That seller kept the horse 2 months and has it up for sale says she had a good idea that if she bought the mare she could sell for much higher. Perhaps she planned on paying the $500 perhaps not but I think the horse was at the sale for a reason, the new owner figured out pretty quick why and is cashing in on the bloodlines because she can't cash in on the horse.


This from the original is just bull. "The registered owner won't sign it over because she claims she doesn't want the horse being passed on from person to person." Well no papers won't guarantee that. 

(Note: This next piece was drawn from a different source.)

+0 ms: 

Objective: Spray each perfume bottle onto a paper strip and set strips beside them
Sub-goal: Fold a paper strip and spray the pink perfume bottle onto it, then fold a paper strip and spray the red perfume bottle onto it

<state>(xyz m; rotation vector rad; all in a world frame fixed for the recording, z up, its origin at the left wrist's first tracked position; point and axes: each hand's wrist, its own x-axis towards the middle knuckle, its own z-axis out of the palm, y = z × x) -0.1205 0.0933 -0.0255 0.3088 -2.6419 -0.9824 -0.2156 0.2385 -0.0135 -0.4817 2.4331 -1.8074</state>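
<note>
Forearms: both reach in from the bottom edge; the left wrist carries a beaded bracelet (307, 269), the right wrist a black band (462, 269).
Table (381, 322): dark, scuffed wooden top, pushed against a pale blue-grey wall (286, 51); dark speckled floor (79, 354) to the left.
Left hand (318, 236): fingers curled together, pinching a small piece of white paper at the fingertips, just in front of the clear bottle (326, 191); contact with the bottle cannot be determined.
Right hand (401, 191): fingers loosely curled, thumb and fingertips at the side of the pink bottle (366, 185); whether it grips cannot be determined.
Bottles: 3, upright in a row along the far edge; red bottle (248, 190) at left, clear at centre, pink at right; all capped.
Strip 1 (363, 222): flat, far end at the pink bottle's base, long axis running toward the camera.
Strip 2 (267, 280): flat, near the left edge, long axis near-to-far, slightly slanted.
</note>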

This makes more sense especially if they were ordered to sell all of their assets, "she also stated she went through a divorce and has a lot of kids her ex isn't paying child support for, she really is trying to weasel more money out of me." She may well be in a financial spot she didn't think she would find herself in. A little cash can go a long way to feeding her kids or paying that months bills. Sad situation. She isn't going to retain her old lifestyle on $500 dollars though. If she is talented then I'd be surprised if you couldn't compete on the local level and let her earn her way into recognized events that are not reliant on papers to compete. Yes, it knocks you out of AQHA events but it does not stop her from meeting her potential if you have the talent to bring it out of her and she has the ability, want and drive.


By putting the transfer on the back it may make it easier to transfer a sold a horse but it also makes it harder to leave out those that failed to transfer. It took me two years to get my APHA transferred because the middle two buyers never completed the paperwork. There was a six year difference between first sell date and my purchase. I was lucky the owner or the person he sold to had never filled in his info or given the papers to the person he sold to and later took her back from. That was a mess.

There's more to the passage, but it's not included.